Cela fait deux ans qu’ils attendent des réponses. La famille et les soutiens d’Adama Traoré, ce jeune homme mort après une interpellation musclée le 19 juillet 2017 sur le sol de la gendarmerie de Persan (Val-d’Oise) dans des circonstances encore non élucidées, organisent une marche, samedi 21 juillet, pour réclamer « la vérité et la justice ». « Cela fait deux ans que la famille patiente. Il y a des limites. La justice doit être égale pour tous » résume l’un des membres du comité Adama, à l’origine de la manifestation, Youcef Brakni.

Depuis la plainte déposée par la famille en 2016 pour « violences volontaires ayant entraîné la mort sans intention de la donner » et « non-assistance à personne en danger », l’enquête piétine. La famille, qui dénonce une bavure policière, s’impatiente. Dans une lettre ouverte intitulée « La mort de mon frère mérite des réponses » et publiée dans L’Obs, la sœur d’Adama Traoré, Assa Traoré, s’adresse directement à Emmanuel Macron et Nicole Belloubet, la ministre de la justice : « Pourquoi cette mort en France, en 2016, dans une gendarmerie ? Comment cela se peut-il ? », interroge-t-elle.

« Plusieurs milliers » de personnes attendues

L’année dernière, le rassemblement avait réuni environ 2 000 personnes, cette fois, M. Brakni en attend « plusieurs milliers ». L’organisateur a des raisons d’espérer : toutes les formations de gauche – PS mis à part – ont appelé à rejoindre le rassemblement, ce qui n’était pas le cas le 22 juillet 2017, pour le premier anniversaire de la mort d’Adama Traoré, 24 ans aux moments des faits.

Cette année, le groupe La France insoumise de l’Assemblée nationale a appelé collectivement à s’y rendre, quand ils n’étaient que quelques-uns l’année dernière.
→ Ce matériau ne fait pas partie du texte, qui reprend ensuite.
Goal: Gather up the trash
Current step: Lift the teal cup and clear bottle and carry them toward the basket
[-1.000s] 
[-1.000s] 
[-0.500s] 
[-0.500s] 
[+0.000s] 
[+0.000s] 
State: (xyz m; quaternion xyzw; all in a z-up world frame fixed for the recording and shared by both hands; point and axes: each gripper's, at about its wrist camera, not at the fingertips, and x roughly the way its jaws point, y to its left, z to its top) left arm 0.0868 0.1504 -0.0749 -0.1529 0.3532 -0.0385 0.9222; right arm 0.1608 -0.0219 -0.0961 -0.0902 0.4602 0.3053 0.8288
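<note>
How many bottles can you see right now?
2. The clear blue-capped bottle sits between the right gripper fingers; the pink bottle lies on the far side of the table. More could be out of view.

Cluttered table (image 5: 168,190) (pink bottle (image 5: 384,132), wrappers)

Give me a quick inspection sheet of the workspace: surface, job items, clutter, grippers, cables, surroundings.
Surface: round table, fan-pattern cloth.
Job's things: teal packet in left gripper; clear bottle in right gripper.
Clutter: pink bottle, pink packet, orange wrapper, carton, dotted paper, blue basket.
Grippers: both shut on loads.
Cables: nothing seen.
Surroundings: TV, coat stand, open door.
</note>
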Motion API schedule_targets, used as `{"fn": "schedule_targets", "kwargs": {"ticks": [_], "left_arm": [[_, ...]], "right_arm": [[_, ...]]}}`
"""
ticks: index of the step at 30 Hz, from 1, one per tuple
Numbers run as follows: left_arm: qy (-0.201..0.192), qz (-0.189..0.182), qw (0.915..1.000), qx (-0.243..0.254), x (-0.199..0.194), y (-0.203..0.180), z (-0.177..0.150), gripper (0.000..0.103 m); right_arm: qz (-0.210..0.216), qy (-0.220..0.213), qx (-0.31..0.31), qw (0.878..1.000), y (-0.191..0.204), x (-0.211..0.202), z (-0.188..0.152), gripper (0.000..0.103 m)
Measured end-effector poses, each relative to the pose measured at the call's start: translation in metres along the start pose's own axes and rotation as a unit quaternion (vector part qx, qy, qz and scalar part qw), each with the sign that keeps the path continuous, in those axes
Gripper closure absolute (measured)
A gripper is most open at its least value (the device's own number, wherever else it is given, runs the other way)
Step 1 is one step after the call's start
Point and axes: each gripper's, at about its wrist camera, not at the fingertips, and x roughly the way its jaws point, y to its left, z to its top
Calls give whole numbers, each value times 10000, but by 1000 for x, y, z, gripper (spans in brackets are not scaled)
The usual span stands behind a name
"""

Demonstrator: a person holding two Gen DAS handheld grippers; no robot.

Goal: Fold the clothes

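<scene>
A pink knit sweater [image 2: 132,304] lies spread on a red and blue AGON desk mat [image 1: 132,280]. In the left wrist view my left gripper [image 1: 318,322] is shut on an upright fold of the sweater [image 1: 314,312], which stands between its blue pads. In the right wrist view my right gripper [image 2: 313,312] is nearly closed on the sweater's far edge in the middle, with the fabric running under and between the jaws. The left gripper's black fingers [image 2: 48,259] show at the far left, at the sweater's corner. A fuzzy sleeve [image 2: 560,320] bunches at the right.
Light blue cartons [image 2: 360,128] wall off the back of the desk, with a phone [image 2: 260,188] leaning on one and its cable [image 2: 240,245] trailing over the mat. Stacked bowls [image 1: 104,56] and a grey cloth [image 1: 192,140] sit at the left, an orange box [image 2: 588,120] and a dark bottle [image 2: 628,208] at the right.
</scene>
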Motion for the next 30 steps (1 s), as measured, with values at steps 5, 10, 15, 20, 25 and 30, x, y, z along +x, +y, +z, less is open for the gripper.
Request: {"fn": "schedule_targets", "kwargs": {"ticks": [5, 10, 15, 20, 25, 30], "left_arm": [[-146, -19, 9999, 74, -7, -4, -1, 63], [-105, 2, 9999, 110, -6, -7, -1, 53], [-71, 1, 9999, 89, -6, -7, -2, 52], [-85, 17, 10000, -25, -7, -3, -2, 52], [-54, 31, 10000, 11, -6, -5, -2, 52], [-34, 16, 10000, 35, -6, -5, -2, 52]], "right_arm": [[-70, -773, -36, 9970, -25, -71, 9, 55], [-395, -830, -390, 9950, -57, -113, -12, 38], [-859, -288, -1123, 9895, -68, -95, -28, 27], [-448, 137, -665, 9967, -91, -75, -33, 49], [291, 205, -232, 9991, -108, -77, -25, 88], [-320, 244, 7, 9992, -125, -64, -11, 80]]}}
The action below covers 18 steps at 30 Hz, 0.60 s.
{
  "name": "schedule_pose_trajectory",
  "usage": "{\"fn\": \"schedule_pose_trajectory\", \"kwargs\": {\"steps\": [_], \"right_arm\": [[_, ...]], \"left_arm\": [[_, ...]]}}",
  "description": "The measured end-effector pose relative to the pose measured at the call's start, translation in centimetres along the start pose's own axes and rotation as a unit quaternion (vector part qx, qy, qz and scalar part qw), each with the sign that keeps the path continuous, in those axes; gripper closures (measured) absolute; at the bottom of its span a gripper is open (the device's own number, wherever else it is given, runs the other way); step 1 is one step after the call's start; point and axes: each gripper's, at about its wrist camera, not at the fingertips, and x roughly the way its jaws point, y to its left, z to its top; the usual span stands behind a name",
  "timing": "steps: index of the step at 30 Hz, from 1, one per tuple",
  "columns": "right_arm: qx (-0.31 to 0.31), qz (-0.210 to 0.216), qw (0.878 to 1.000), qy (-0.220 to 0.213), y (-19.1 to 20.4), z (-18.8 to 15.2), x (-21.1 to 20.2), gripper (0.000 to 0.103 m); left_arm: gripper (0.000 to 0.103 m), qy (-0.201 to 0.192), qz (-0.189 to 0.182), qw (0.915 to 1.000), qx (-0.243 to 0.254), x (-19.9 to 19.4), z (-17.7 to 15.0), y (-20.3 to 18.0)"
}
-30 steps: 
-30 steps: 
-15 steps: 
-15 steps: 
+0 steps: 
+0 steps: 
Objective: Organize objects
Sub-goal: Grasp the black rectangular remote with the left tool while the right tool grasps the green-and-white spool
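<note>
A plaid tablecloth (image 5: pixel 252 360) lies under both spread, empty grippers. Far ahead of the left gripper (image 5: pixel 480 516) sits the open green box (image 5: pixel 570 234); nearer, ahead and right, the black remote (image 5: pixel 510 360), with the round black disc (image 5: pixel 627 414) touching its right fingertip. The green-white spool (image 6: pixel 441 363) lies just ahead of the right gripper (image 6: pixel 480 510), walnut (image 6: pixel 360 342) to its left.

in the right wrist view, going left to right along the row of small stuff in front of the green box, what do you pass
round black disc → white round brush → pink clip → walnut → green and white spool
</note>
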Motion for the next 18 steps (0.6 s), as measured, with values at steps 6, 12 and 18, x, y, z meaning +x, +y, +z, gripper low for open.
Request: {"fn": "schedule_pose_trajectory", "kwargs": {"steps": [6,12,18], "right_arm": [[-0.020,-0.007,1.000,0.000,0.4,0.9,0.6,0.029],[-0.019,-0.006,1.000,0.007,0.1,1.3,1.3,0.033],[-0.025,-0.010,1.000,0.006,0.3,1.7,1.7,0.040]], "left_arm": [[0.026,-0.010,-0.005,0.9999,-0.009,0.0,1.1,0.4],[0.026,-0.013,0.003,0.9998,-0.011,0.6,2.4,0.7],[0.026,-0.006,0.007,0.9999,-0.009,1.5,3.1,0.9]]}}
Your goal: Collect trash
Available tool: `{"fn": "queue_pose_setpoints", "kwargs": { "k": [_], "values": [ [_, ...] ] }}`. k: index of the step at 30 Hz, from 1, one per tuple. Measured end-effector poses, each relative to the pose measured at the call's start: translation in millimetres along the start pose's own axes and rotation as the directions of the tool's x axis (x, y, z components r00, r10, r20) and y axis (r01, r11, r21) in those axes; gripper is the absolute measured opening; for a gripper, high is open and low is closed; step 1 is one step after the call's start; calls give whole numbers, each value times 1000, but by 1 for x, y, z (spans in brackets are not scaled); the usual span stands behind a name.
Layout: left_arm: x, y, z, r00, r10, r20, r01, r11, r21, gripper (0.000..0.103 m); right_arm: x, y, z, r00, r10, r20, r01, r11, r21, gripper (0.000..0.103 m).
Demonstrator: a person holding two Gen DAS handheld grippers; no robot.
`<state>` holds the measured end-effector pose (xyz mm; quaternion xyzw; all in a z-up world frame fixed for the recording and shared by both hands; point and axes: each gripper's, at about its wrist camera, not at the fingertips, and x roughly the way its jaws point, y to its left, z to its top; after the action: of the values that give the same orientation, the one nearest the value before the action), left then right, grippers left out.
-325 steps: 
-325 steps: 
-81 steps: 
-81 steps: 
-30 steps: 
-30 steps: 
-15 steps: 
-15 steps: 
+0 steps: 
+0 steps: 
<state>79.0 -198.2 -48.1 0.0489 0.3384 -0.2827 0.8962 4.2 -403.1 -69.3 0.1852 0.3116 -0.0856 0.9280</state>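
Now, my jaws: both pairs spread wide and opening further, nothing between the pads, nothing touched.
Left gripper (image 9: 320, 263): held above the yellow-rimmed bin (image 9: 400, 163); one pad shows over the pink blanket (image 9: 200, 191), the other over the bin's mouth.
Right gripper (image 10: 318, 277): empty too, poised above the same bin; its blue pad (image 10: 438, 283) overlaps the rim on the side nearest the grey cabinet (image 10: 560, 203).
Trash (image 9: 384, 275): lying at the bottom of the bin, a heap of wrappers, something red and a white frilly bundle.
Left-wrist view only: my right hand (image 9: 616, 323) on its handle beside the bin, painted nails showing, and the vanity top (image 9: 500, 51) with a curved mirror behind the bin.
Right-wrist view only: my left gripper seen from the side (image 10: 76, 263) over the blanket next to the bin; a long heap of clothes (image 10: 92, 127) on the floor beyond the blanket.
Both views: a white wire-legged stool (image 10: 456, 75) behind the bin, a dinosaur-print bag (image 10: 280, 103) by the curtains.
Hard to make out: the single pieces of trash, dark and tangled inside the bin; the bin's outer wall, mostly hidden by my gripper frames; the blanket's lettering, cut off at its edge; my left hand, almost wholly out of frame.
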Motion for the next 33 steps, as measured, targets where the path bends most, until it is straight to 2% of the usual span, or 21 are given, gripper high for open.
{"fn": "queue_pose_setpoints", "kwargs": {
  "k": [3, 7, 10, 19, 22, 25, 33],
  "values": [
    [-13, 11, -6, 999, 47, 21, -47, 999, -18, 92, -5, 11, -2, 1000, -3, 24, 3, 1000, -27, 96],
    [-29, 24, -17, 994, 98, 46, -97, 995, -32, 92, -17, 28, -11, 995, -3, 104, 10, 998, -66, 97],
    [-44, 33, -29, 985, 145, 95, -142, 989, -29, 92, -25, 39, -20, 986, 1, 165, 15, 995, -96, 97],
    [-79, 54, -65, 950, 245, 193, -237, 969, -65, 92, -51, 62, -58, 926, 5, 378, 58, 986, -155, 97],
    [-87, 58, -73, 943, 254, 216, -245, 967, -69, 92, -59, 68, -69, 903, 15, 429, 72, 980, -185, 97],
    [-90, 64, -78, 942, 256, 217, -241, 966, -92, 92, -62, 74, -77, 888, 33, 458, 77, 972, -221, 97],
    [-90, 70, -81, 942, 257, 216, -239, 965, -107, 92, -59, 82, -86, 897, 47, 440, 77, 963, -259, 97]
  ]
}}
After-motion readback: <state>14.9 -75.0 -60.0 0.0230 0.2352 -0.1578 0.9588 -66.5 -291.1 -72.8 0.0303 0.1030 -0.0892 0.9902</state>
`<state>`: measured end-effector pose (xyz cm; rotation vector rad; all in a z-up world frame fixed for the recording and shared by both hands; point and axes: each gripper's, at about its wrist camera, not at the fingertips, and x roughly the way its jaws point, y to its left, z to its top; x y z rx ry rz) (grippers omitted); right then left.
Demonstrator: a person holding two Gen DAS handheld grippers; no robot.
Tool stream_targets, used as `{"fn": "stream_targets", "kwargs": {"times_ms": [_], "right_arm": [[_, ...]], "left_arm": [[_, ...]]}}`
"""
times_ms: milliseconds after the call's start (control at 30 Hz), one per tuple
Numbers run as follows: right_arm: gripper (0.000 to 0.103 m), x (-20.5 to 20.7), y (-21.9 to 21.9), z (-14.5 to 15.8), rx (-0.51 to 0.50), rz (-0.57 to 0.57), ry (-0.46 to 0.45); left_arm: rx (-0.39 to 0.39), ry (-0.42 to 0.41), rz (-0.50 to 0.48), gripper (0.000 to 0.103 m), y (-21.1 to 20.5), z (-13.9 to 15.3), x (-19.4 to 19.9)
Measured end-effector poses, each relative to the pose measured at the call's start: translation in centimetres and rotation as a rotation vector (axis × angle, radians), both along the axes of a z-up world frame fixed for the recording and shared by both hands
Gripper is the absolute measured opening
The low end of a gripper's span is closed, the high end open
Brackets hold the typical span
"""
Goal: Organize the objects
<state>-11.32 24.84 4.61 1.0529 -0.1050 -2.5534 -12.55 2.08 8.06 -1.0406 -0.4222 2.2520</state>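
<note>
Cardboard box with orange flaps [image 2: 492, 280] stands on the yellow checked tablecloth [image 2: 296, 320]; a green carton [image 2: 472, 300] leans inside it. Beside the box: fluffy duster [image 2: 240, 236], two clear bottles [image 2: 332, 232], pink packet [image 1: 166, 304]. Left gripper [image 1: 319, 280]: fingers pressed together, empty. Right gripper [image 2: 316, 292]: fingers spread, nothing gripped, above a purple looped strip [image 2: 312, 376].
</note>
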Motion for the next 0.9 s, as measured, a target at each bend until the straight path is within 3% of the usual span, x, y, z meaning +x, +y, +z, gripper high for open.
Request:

Jean-Luc Mélenchon n’y sera pas personnellement mais les députés Alexis Corbière, Danièle Obono, Eric Coquerel et Mathilde Panot seront présents. « J’ai mobilisé dans ma circonscription, les réunions étaient pleines !, raconte M. Coquerel, député de Seine-Saint-Denis. On ne peut pas toujours parler des quartiers populaires sans aller les soutenir sur les sujets qui les concernent. »

Génération.s, Europe Ecologie-Les Verts, le Parti communiste et le Nouveau Parti anticapitaliste appellent à s’y rendre. Les chefs de file des deux premiers mouvements, Benoît Hamon et David Cormand, seront présents. Le Parti socialiste qui n’était au départ « pas au courant » de cette marche, selon son premier secrétaire, Olivier Faure, envoie finalement un représentant, Stéphane Troussel, président du conseil départemental de Seine-Saint-Denis et « des militants mobilisés », selon l’entourage d’Olivier Faure.

« On ne veut pas du soutien » du PS

Ces appels à venir manifester sont « une bonne nouvelle » pour M. Brakni, qui dit avoir « bataillé pendant un an pour se faire entendre du mouvement social et de la gauche », notamment en participant aux manifestations de cheminots ou d’étudiants cette année, jusqu’à prendre – « apothéose » – la tête du cortège du 26 mai, la dernière manifestation en date. « Avant, ils ne voyaient pas. C’était timide et hésitant. On a dû s’imposer et on a été entendus », se satisfait le responsable du collectif Adama.

Seul le Parti socialiste n’appelle pas à se rendre à cette marche. « Nous apportons notre soutien à la famille et demandons que le rapport relatif aux conditions de décès soit remis le plus rapidement possible », indique Rachid Temal, sénateur du Val-d’Oise et membre de la direction de la rue de Solférino. « Le PS n’est pas de gauche, ils sont de centre droit. Adama est mort sous un gouvernement de gauche où Bernard Cazeneuve soutenait les forces de l’ordre. On ne veut pas de leur soutien », rejette M. Brakni.

Le cortège débutera à 14 heures de la gare de Persan-Beaumont, pour s’achever à Boyenval, le quartier où habitait Adama Traoré. La marche sera suivie de la projection d’un documentaire inédit, Pour Adama, chapitre 1, et d’un concert gratuit.